Other Local Property Tax Changes
Property taxing entities are prohibited from raising the millage by more than population growth plus the increase in the Consumer Price Index. This cap may not be overridden except in the case of an emergency situation, as listed below. This increase requires a 2/3 vote of the local governing body. The additional tax must be listed separately on the tax statement, and may only be put into effect for the amount of time necessary to remedy the emergency.
Allowable emergency situations are:
Previous year's deficit;
Catastrophic event;
Court order or decree;
Loss of a taxpaying entity that made up more than 10% of the county's property tax revenue; or
Federal or State requirement enacted after date of ratification.
Pro-rata taxing is initiated, bringing new construction onto the tax roll within one month of the issuance of a certificate of occupancy. Property that is improved whose improvements are completed prior to 7/1 will have the improved value applied to the current year, and improved property completed after 7/1 will have improvements applied in the next year.
A voluntary installment payment plan for property taxes is initiated. Counties may choose whether or not to allow the plan in their county. The plan is optional for taxpayers. It will consist of six payments paid in advance.
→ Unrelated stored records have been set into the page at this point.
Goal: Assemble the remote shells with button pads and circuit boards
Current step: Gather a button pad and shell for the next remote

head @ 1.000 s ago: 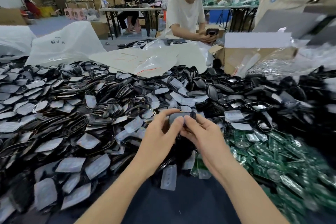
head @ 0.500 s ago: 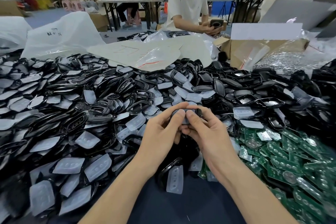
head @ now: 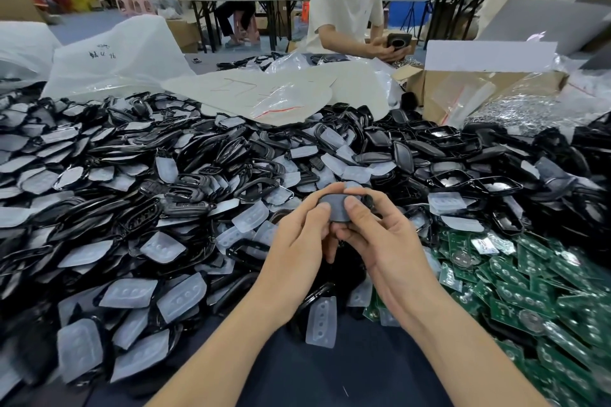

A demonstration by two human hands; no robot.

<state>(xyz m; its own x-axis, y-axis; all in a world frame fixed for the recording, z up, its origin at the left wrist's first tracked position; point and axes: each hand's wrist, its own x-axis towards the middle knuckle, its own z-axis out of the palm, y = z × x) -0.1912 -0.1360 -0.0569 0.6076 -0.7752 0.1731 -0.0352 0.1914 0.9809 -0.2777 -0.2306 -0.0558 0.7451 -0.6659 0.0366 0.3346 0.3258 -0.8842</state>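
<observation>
The left hand (head: 297, 243) and right hand (head: 388, 241) grip one shell (head: 366, 201) together above the heap, thumbs pressing the pad (head: 339, 208) in, probably to seat it flat before a board (head: 529, 294) is added.

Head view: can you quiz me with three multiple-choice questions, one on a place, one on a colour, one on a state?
1. The boards lie: A on the left B on the right C in a box
2. Their colour: A green B red C white
3. The left hand and right hand: A lie flat B grip one shell together C each hold a phone
Answers: B, their heap sits by the right hand; A, all look green; B, both hands' fingers curl round it.
</observation>
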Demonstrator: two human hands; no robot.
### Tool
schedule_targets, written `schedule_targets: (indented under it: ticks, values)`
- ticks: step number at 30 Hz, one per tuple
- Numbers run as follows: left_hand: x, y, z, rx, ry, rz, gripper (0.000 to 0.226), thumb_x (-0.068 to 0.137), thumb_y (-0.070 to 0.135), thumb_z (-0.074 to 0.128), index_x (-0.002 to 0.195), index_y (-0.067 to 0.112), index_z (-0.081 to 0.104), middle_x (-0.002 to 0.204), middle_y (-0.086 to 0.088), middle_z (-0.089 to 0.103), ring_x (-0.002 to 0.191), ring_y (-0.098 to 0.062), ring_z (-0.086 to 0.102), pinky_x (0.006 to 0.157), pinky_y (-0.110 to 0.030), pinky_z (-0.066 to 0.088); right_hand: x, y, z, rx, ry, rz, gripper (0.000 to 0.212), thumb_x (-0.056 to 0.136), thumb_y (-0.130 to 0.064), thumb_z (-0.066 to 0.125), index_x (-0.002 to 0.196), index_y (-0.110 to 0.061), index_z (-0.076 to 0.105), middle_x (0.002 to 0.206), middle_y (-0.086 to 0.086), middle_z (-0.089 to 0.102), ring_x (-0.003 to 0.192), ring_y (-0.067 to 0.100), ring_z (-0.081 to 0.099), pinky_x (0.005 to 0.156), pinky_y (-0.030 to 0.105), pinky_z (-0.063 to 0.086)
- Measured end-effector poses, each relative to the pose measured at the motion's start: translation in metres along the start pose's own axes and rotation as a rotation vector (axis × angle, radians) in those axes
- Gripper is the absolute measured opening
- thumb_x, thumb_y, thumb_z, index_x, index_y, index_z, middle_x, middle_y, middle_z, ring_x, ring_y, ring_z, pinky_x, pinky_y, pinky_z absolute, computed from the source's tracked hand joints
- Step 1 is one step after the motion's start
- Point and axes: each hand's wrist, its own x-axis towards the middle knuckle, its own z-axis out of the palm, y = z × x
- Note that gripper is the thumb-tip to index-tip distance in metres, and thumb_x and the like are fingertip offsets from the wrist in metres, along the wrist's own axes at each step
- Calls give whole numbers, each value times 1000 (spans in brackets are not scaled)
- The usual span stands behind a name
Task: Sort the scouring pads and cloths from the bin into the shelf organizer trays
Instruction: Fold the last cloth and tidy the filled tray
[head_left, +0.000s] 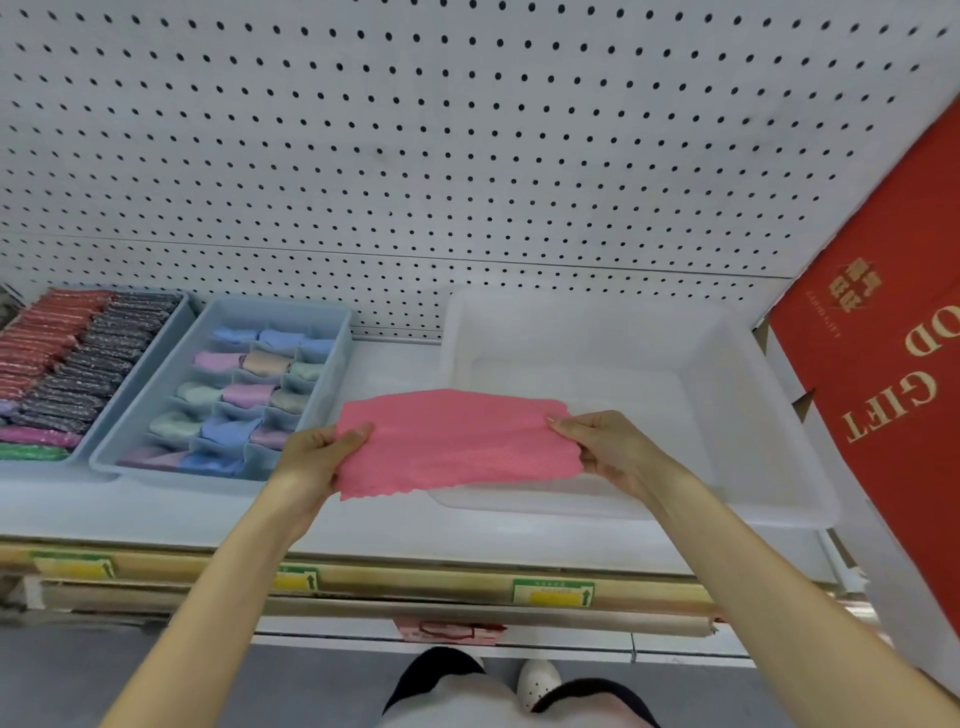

Any non-property tax or state revenues are exempt from the millage limitation calculation. (i.e., grants, federal funds, etc.)
Additional Tax Relief
Beginning October 1, 2006, the existing sales tax on groceries (non-prepared food) is permanently reduced from 5 cents to 3 cents on the dollar.
For 2006 only, the two days after Thanksgiving (Friday and Saturday) will be a total sales tax holiday (includes everything but accommodations and items subject to a maximum tax, not just the current sales tax holiday list).
The EIA will be held harmless in FY 2006-2007 from the negative effect of removing 2 cents on food, the difference being made up from the General Fund.
A Sales Tax Exemption Study Committee will be appointed to issue a report no later than 2010, but the report may be completed earlier at the Committee's discretion.
Effective July 1, 2006, a county governing body may place a question on the ballot as to the removal of a currently imposed local option sales tax, without a petition from the citizens. If the local option sales tax remains in effect, it must go to relieve property tax on the remaining classes.
Workers' Compensation
Did not pass: The Workers' Comp bill would have revised the workers' compensation system, which provides disability payments for workers who sustain injuries in the course of their employment. The legislation provides that the burden of proof in a workers' compensation claim is on the employee. H. 4427 passed the House but ended the session in Senate Judiciary.
*The South Carolina House of Representatives' Office of Research Legislative Update was used as a source throughout this document.